The Siskiyou Mountains on the south, the Blue, Coeur d'alene and Rocky Mountains on the east and the Okanagan, Selkirk and gold ranges on the north, were the boundary ranges of this old basin. The intervening region, now the vales and hills, and even high mountains of Oregon and Washington, either lay beneath the sea or else but a little above the tide. Doubtless the wash from the old hills gradually filled up the deep gulf; and in the succeeding ages the basin rose to the level of the water, and, being cut off from the sea by the splits and bars that form along the shore, gave birth to that immense vegetation which form the coal measures of the state.
The area now occupied by the Cascade Mountains, from the British line to a point below Middle Oregon, and east and west an unknown distance, was then a great swampy country, raised but little above the sea, and rank with vegetable growth, and again by depression a little below the sea and heaped over with sand. During the first elevation the coal was formed. Upon the first elevation of the Cascade Mountains, the country westward to the present limit of the land became likewise a region of swamps, alternating with depressions beneath the sea. There was also a great expanse in which iron collected in the bogs, forming the bog-iron ore. Subsequently, with the further elevation of the Cascade Mountains, and the birth of the Coast Range, came those vast volcanic convulsions for which the valley of the Columbia is pre-eminent, disrupting the old strata, and dislocating them in all directions. Much of the coal and iron and the minerals were buried thousands of feet under solid basalt rock, or even under such stupendous piles as Mounts Adams, Ranier (1) or Hood. A vast proportion of this coal was shattered or consumed by the fire. Many of the strata were elevated high on the mountains. Iron bogs were changed into hills of the ore.

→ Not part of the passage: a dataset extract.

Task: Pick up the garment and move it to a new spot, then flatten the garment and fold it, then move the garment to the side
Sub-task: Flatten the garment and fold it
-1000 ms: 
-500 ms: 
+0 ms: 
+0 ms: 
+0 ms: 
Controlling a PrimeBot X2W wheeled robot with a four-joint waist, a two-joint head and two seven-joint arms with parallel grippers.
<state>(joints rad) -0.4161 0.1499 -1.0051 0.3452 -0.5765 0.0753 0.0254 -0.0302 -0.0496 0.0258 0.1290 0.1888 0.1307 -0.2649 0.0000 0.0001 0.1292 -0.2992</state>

With this history in view, we may now remember more easily that the precious metals are found in the axes of old mountains forming the ruins of the old Northwestern area, i.e., in Southern Oregon, in the Blue and Coeur d'Alene Mountains, the spurs of the Rockies, and on the north in the Okanagan and Colville districts. There are also mines in the middle belt of the Cascade Range, or on the Santiam and in Douglas county. From these we may infer that there was old rock above the sea in primitive times. The coal and iron are found chiefly in the middle district, i.e., from the Yakima river and the John Day westward to the Pacific. With this general view in mind, we may now proceed to mention the particular minerals and their locations.
COAL.
We mention this first as of co-ordinate importance with iron. The two are to the industrial world what the carbonaceous and nitrogenous foods are to the body. The one furnishes power, while the other furnishes tissue. Coal is the producer of power, - the stored sunshine of the ancient world. The coal used in England yields a force equivalent to the labor of one hundred millions of men per year. The Pacific Northwest is supplied with this stored force in great abundance, making it a region perfectly adapted to great manufacturing and other industrial operations. It is entirely useless to make even an approximate guess of the quantity of this mineral. There are some three or four great fields in which croppings have been discovered. The first of these is from the line of Josephine county north to the Columbia river; the second from the Chehalis river, extending on the east side of Puget Sound, and on the west flank of the Cascade Mountains north to the Skagit river; the third on the summit of the Cascade Range in Washington, between Mount St. Helens and Mount Adams, northeast to the Yakima or Kittitass; and a fourth on the east flank of the Cascade Mountains in Oregon, towards the John Day river. In mentioning these as separate fields, it must not be supposed that we mean that each field is a continuous deposit. On the contrary, nearly all these areas are mountainous country; and the coal strata, like those of all the other rocks, are dislocated, folded, faulted, and in the river valleys removed by denudation. Much of the original coal - if it ever extended uniformly over the whole of each area - has been covered mountain deep by rock, or entirely burned by the volcanic fires. The early English geologists believed that there was no coal-bed at all, - that it all had been burned by volcanic action. Many of the North Pacific strata have been so completely faulted that, even when exposing croppings, they could not be worked. Much of the coal found is of inferior quality, as well as hard to work. But, on the contrary, many of the veins yield the best quality of lignite, nearly if not quite equal to bituminous coal for raising
(1) Tacoma
stream; and many of the veins are at such an elevation and inclination on the hillside as to admit of working without hoisting. A large part of the beds are immediately upon or within easy reach of tide water.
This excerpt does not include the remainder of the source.